The really easy violin book

The really easy violin book
Author :
Publisher : Faber & Faber
Total Pages : 32
Release :
ISBN-10 : 0571510914
ISBN-13 : 9780571510917
Rating : 4/5 (14 Downloads)

Synopsis The really easy violin book by : Edward Huws Jones

If you can play just a few notes on the violin, then you're ready for this book. Here are 15 imaginative, newly-composed little pieces for the absolute beginner, all with attractive piano accompaniments. The pieces are arranged progressively, so you can hear the step-by-step improvement as well as simply enjoying music.

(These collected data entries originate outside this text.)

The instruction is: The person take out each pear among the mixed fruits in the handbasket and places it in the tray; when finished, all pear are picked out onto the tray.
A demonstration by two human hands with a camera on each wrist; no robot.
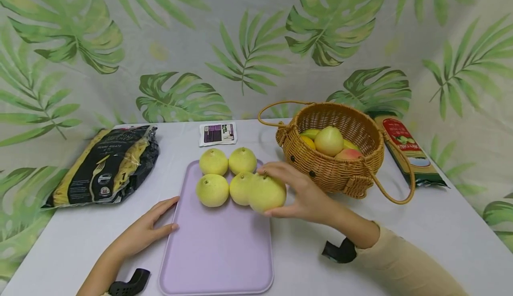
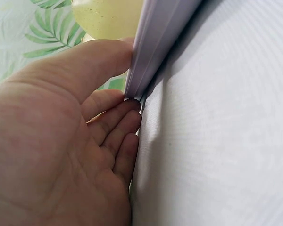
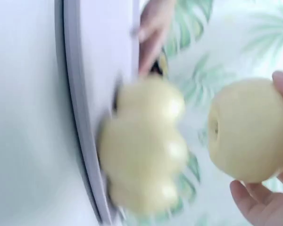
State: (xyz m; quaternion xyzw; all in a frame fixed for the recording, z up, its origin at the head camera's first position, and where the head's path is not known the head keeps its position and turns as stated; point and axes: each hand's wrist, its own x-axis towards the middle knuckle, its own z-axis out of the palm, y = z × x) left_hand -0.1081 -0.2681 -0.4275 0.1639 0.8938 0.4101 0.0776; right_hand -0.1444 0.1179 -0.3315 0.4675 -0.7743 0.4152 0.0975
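Note:
My right hand (image 1: 302, 193) grips a round yellow pear (image 1: 267, 193) by its sides, thumb below and fingers above in the head view. The right wrist view shows this pear (image 3: 250, 129) held apart from the tray. Several similar pears (image 1: 212, 190) sit together at the far end of a lilac tray (image 1: 216, 251); the held one overlaps the nearest right pear. My left hand (image 1: 140, 231) rests at the tray's left edge. In the left wrist view, its thumb and fingertips (image 2: 127, 49) touch the rim, with the fingers loosely bent.
A wicker basket (image 1: 334, 171) with a pear, a peach and yellow fruit stands at the right, its handles spread outward. Behind it lies a green and red packet (image 1: 409, 144). A pasta bag (image 1: 108, 167) lies at the left, and a small sachet (image 1: 218, 134) beyond the tray.

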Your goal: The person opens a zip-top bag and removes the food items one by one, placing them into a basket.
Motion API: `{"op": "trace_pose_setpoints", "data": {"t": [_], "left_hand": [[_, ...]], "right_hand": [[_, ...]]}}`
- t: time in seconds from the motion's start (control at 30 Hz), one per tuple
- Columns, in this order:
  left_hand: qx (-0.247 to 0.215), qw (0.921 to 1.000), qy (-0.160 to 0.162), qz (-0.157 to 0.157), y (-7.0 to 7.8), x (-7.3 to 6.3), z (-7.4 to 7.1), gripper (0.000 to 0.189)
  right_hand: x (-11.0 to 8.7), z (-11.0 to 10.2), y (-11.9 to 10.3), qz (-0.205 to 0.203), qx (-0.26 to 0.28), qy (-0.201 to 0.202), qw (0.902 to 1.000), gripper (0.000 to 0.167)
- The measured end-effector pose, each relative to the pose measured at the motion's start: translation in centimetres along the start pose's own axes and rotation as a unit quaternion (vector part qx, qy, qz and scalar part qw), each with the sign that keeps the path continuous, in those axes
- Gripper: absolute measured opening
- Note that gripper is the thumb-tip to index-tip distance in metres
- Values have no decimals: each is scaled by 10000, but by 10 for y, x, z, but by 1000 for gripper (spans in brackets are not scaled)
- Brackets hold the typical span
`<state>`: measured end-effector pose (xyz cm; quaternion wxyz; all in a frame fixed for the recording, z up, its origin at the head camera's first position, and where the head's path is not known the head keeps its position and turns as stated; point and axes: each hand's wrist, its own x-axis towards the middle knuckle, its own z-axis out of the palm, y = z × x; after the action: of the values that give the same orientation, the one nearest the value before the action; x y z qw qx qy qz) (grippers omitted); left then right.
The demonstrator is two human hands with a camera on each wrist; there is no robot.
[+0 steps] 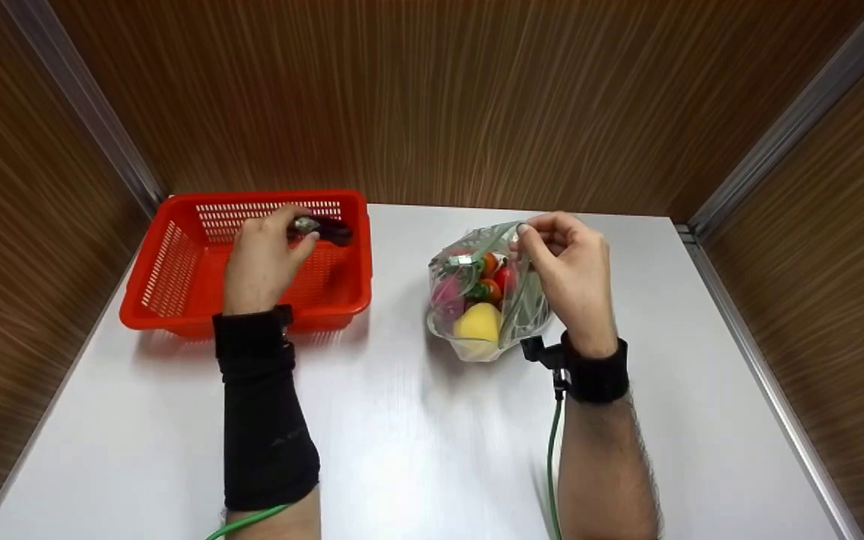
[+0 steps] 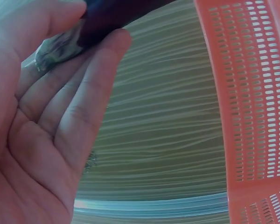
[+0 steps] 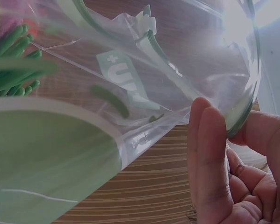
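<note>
My left hand (image 1: 259, 259) is over the right part of the red plastic basket (image 1: 134, 304). Between its thumb and fingers it holds a dark purple eggplant (image 1: 333, 231) by the pale green stem end. In the left wrist view the eggplant (image 2: 114, 18) points away from the palm. On the right, my right hand (image 1: 571, 262) pinches the green-edged mouth of a clear zip bag (image 1: 498, 237) between thumb and fingers. Inside the bag lie a yellow rounded piece (image 1: 478, 324), a pink-purple one (image 1: 448, 298) and several orange-red ones with green tops (image 1: 490, 289).
The basket has slotted walls and stands at the back left of the white table (image 1: 394, 420). Wood-grain panels (image 1: 432, 97) close off the back and both sides. A green cable (image 1: 553, 465) runs down from the right wrist camera, beside the forearm.
</note>
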<state>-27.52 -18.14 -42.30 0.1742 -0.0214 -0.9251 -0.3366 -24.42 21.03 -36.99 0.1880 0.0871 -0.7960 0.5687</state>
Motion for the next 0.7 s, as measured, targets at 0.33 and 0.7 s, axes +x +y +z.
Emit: {"op": "trace_pose_setpoints", "data": {"t": [0.33,0.7], "left_hand": [[205,9966,-741,-285,0,1,8,35],[333,9867,-1472,-612,1,0,11,30]], "right_hand": [[-2,0,-1,-57,116,-58,9999,6],[-1,0,-1,-19,28,-70,10000,8]]}}
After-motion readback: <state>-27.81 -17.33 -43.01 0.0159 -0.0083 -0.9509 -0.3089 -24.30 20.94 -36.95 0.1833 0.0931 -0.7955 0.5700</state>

The Oxford Handbook of Music Performance, Volume 2

The Oxford Handbook of Music Performance, Volume 2
Author :
Publisher : Oxford University Press
Total Pages : 649
Release :
ISBN-10 : 9780190058869
ISBN-13 : 0190058862
Rating : 4/5 (69 Downloads)

Synopsis The Oxford Handbook of Music Performance, Volume 2 by : Gary McPherson

The two-volume 'Oxford Handbook of Music Performance' provides the most comprehensive and authoritative resource for musicians, educators and scholars currently available. It is aimed primarily for practicing musicians, particularly those who are preparing for a professional career as performers and are interested in practical implications of psychological and scientific research for their own music performance development; educators with a specific interest or expertise in music psychology, who will wish to apply the concepts and techniques surveyed in their own teaching; undergraduate and postgraduate students who understand the potential of music psychology for informing music education; and researchers in the area of music performance who consider it important for the results of their research to be practically useful for musicians and music educators.

At the Edges of Sleep

At the Edges of Sleep
Author :
Publisher : Univ of California Press
Total Pages : 280
Release :
ISBN-10 : 9780520384521
ISBN-13 : 0520384520
Rating : 4/5 (21 Downloads)

Synopsis At the Edges of Sleep by : Jean Ma

A free open access ebook is available upon publication. Learn more at www.luminosoa.org. Many recent works of contemporary art, performance, and film turn a spotlight on sleep, wresting it from the hidden, private spaces to which it is commonly relegated. At the Edges of Sleep considers sleep in film and moving image art as both a subject matter to explore onscreen and a state to induce in the audience. Far from negating action or meaning, sleep extends into new territories as it designates ways of existing in the world, in relation to people, places, and the past. Defined positively, sleep also expands our understanding of reception beyond the binary of concentration and distraction. These possibilities converge in the work of Thai filmmaker and artist Apichatpong Weerasethakul, who has explored the subject of sleep systematically throughout his career. In examining Apichatpong’s work, Jean Ma brings together an array of interlocutors—from Freud to Proust, George Méliès to Tsai Ming-liang, Weegee to Warhol—to rethink moving images through the lens of sleep. Ma exposes an affinity between cinema, spectatorship, and sleep that dates to the earliest years of filmmaking, and sheds light upon the shifting cultural valences of sleep in the present moment.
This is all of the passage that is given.